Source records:
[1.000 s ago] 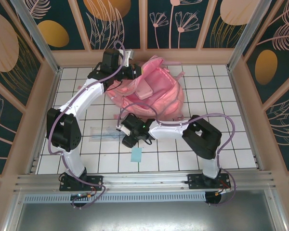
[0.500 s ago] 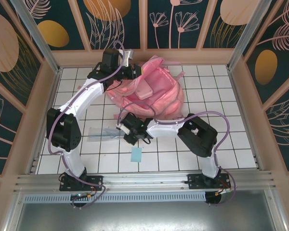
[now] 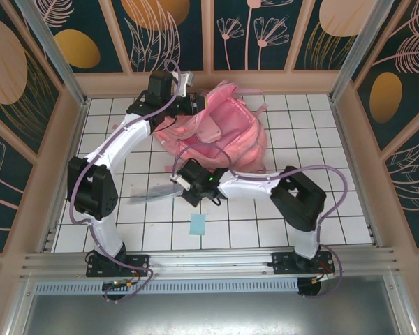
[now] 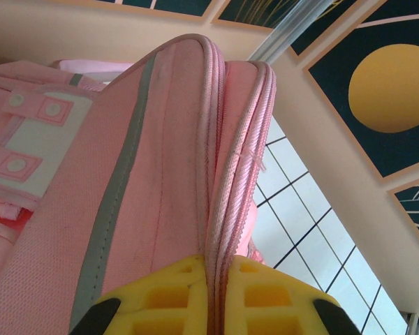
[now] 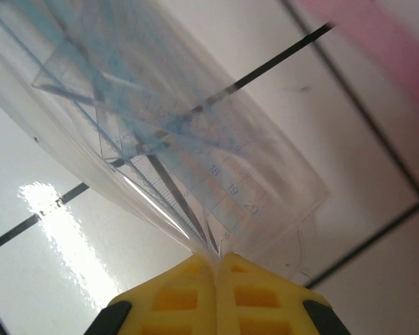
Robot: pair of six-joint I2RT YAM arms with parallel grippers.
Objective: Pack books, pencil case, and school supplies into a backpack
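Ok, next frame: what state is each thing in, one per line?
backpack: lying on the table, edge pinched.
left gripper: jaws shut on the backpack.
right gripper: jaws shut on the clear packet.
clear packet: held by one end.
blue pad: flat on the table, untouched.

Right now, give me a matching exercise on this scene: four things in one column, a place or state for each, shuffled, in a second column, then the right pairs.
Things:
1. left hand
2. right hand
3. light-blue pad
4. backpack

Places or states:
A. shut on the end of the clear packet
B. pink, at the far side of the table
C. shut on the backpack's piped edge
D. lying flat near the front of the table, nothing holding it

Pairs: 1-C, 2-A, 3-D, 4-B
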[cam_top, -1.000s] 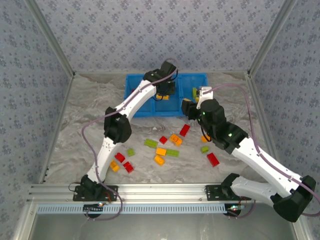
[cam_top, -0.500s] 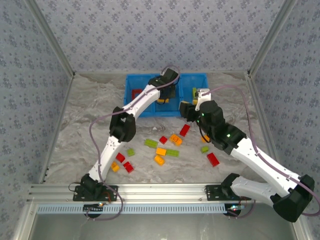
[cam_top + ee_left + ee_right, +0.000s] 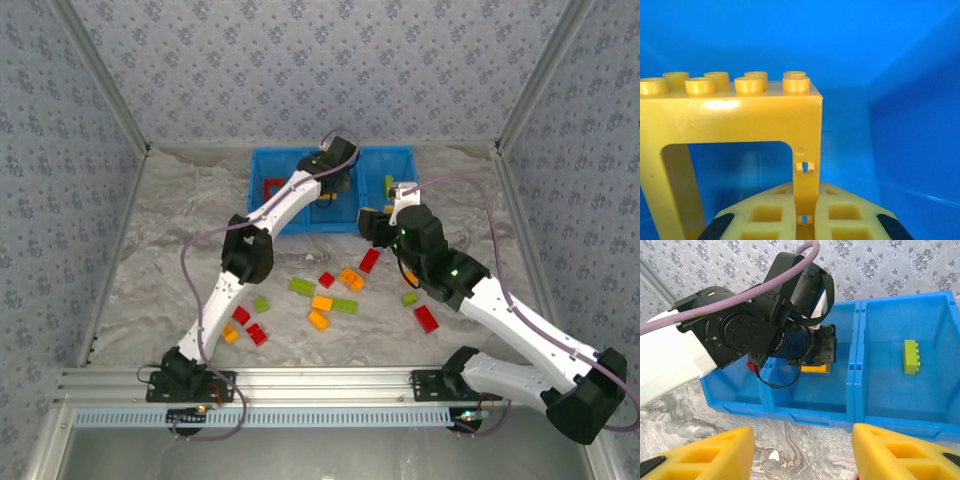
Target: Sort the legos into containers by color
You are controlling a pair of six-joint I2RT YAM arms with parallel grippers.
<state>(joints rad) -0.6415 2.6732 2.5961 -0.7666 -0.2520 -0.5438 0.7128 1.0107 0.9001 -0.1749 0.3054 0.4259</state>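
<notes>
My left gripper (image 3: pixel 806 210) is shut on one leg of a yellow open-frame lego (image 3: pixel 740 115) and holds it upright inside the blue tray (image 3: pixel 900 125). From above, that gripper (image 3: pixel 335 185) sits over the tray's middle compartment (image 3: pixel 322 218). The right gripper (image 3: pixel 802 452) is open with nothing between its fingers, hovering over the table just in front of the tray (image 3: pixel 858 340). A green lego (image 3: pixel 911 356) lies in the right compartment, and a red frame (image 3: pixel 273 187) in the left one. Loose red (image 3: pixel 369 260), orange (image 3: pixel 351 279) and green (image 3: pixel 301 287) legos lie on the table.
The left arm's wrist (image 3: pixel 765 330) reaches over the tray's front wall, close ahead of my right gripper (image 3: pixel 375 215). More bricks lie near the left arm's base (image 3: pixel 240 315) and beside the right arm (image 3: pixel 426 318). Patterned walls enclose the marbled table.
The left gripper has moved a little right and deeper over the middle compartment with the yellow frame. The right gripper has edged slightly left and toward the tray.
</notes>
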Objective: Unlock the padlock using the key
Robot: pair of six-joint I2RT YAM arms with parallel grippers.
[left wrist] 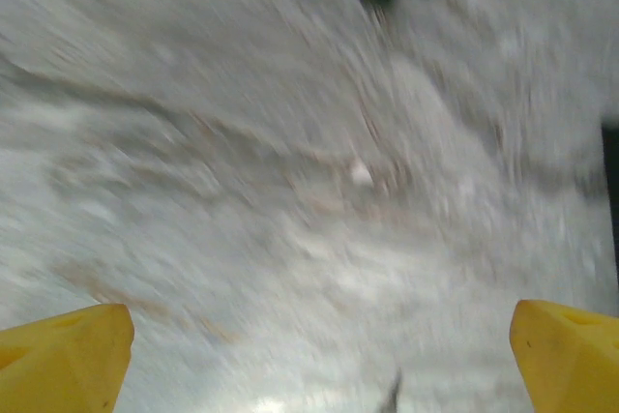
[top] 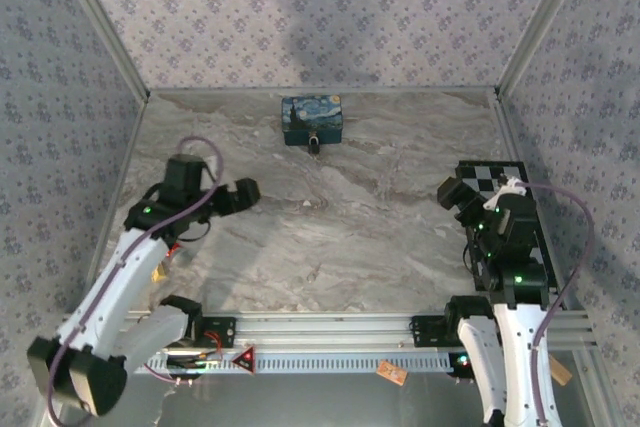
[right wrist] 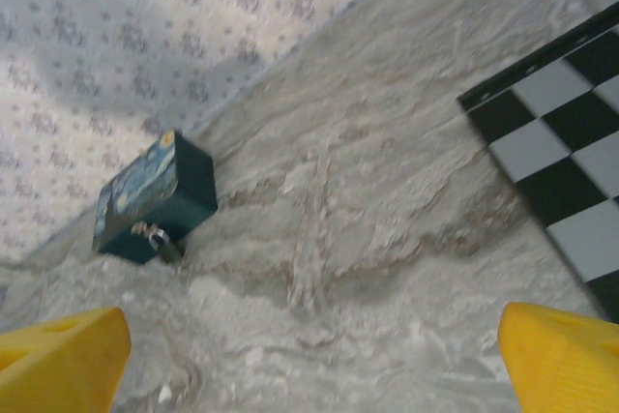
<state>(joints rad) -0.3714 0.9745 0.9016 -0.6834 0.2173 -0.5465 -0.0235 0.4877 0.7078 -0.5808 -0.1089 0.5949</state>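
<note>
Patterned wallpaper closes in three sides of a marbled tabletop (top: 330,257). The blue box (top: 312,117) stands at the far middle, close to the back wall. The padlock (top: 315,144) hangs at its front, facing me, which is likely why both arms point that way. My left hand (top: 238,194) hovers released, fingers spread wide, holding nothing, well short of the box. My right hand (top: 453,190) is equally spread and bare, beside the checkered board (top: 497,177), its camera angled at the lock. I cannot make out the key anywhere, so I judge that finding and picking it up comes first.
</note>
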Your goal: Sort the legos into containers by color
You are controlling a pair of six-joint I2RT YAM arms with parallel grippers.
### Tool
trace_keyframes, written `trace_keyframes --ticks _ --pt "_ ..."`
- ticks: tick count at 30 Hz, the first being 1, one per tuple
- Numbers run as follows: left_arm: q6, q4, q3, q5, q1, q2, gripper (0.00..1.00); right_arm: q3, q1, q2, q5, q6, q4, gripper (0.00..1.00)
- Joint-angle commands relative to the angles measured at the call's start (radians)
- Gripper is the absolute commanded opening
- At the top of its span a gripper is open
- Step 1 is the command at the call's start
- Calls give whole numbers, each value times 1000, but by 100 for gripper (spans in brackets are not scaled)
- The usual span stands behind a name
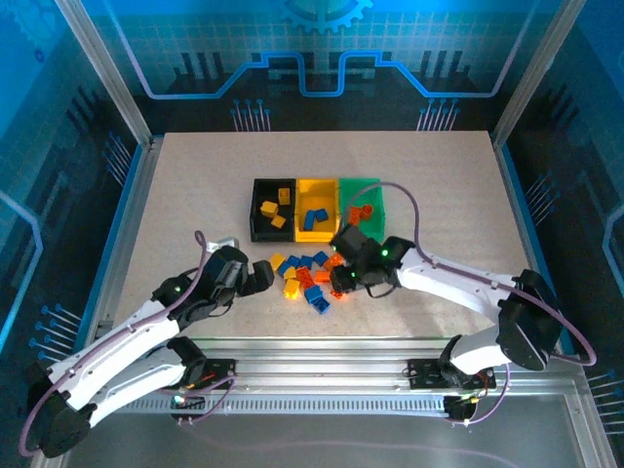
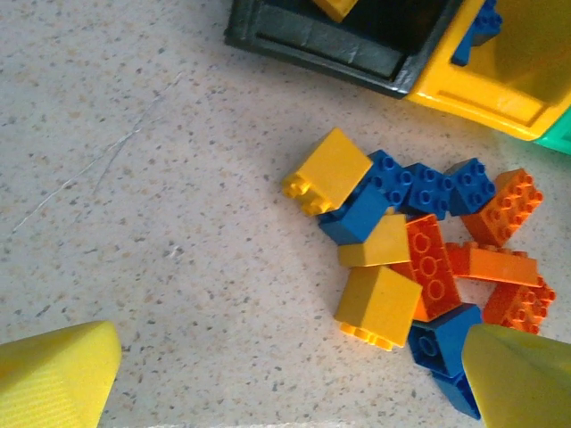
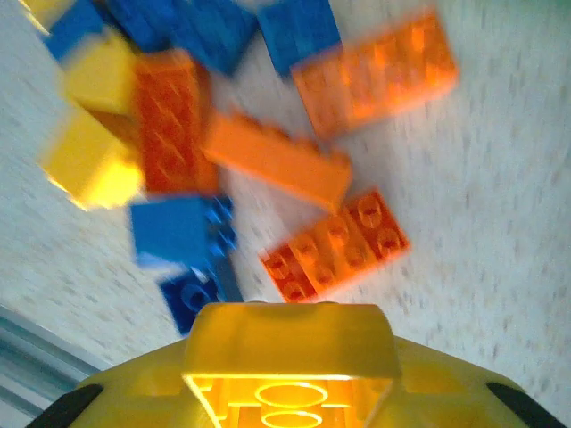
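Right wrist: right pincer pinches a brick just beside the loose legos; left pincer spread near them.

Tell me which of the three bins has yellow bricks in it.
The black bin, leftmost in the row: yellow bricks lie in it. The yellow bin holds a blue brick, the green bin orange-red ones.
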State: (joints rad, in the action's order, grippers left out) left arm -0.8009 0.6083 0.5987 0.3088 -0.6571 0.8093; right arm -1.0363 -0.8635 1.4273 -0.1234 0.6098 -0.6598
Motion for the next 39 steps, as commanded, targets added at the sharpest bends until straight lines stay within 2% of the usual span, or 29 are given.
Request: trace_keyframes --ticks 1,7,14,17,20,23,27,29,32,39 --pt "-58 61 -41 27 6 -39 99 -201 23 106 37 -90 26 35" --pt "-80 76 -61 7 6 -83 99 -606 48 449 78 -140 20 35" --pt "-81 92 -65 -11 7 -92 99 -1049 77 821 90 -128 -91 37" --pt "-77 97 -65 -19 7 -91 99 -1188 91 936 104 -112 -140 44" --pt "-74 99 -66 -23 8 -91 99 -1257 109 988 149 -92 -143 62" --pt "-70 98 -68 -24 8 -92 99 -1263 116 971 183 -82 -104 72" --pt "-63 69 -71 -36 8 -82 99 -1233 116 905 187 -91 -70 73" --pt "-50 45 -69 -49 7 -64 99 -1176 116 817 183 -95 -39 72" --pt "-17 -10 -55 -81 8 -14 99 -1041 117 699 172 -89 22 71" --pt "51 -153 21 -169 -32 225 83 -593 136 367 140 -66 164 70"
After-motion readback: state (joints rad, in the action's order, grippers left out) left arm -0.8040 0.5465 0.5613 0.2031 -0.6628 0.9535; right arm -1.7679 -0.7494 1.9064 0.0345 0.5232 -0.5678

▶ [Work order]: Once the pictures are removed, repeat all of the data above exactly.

▶ [Solution]:
[1.000 s ago] 
[0.500 s ago] 
[now] 
[now] 
[now] 
Robot: pair of six-joint I2RT YAM arms with parallel grippers.
Objective: Pack books, pencil case, and school supplies into a backpack
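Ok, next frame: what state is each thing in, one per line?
backpack: lying on the table, edge pinched.
left gripper: jaws shut on the backpack.
right gripper: jaws shut on the clear packet.
clear packet: held by one end.
blue pad: flat on the table, untouched.

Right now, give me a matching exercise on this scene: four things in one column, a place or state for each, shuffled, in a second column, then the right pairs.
Things:
1. left hand
2. right hand
3. light-blue pad
4. backpack

Places or states:
A. shut on the end of the clear packet
B. pink, at the far side of the table
C. shut on the backpack's piped edge
D. lying flat near the front of the table, nothing holding it

Pairs: 1-C, 2-A, 3-D, 4-B
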[cam_top, -1.000s] 
[cam_top, -0.500s] 
[cam_top + ee_left + ee_right, +0.000s] 
Target: Sort the legos into containers by color
You are controlling a pair of six-joint I2RT YAM arms with parallel grippers.
<state>(joints rad) -0.6415 2.6732 2.5961 -0.7666 -0.2520 -0.5438 0.7128 1.0107 0.9001 -0.1749 0.3054 0.4259</state>
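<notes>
My left gripper (image 3: pixel 806 210) is shut on one leg of a yellow open-frame lego (image 3: pixel 740 115) and holds it upright inside the blue tray (image 3: pixel 900 125). From above, that gripper (image 3: pixel 335 185) sits over the tray's middle compartment (image 3: pixel 322 218). The right gripper (image 3: pixel 802 452) is open with nothing between its fingers, hovering over the table just in front of the tray (image 3: pixel 858 340). A green lego (image 3: pixel 911 356) lies in the right compartment, and a red frame (image 3: pixel 273 187) in the left one. Loose red (image 3: pixel 369 260), orange (image 3: pixel 351 279) and green (image 3: pixel 301 287) legos lie on the table.
The left arm's wrist (image 3: pixel 765 330) reaches over the tray's front wall, close ahead of my right gripper (image 3: pixel 375 215). More bricks lie near the left arm's base (image 3: pixel 240 315) and beside the right arm (image 3: pixel 426 318). Patterned walls enclose the marbled table.
The left gripper has moved a little right and deeper over the middle compartment with the yellow frame. The right gripper has edged slightly left and toward the tray.
</notes>
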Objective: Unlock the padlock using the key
Robot: pair of six-joint I2RT YAM arms with parallel grippers.
[left wrist] 
[top] 
[right wrist] 
<state>(joints rad) -0.3714 0.9745 0.9016 -0.6834 0.2173 -0.5465 -0.0235 0.4877 0.7078 -0.5808 -0.1089 0.5949</state>
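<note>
Patterned wallpaper closes in three sides of a marbled tabletop (top: 330,257). The blue box (top: 312,117) stands at the far middle, close to the back wall. The padlock (top: 315,144) hangs at its front, facing me, which is likely why both arms point that way. My left hand (top: 238,194) hovers released, fingers spread wide, holding nothing, well short of the box. My right hand (top: 453,190) is equally spread and bare, beside the checkered board (top: 497,177), its camera angled at the lock. I cannot make out the key anywhere, so I judge that finding and picking it up comes first.
</note>
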Your goal: Sort the legos into containers by color
You are controlling a pair of six-joint I2RT YAM arms with parallel grippers.
### Tool
trace_keyframes, written `trace_keyframes --ticks _ --pt "_ ..."`
- ticks: tick count at 30 Hz, the first being 1, one per tuple
- Numbers run as follows: left_arm: q6, q4, q3, q5, q1, q2, gripper (0.00..1.00); right_arm: q3, q1, q2, q5, q6, q4, gripper (0.00..1.00)
- Joint-angle commands relative to the angles measured at the call's start (radians)
- Gripper is the absolute commanded opening
- At the top of its span a gripper is open
- Step 1 is the command at the call's start
- Calls give whole numbers, each value times 1000, but by 100 for gripper (spans in brackets are not scaled)
- The usual span stands behind a name
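Right wrist: right pincer pinches a brick just beside the loose legos; left pincer spread near them.

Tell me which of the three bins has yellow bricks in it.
The black bin, leftmost in the row: yellow bricks lie in it. The yellow bin holds a blue brick, the green bin orange-red ones.
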State: (joints rad, in the action's order, grippers left out) left arm -0.8009 0.6083 0.5987 0.3088 -0.6571 0.8093; right arm -1.0363 -0.8635 1.4273 -0.1234 0.6098 -0.6598
Motion for the next 39 steps, as commanded, targets added at the sharpest bends until straight lines stay within 2% of the usual span, or 29 are given.
Request: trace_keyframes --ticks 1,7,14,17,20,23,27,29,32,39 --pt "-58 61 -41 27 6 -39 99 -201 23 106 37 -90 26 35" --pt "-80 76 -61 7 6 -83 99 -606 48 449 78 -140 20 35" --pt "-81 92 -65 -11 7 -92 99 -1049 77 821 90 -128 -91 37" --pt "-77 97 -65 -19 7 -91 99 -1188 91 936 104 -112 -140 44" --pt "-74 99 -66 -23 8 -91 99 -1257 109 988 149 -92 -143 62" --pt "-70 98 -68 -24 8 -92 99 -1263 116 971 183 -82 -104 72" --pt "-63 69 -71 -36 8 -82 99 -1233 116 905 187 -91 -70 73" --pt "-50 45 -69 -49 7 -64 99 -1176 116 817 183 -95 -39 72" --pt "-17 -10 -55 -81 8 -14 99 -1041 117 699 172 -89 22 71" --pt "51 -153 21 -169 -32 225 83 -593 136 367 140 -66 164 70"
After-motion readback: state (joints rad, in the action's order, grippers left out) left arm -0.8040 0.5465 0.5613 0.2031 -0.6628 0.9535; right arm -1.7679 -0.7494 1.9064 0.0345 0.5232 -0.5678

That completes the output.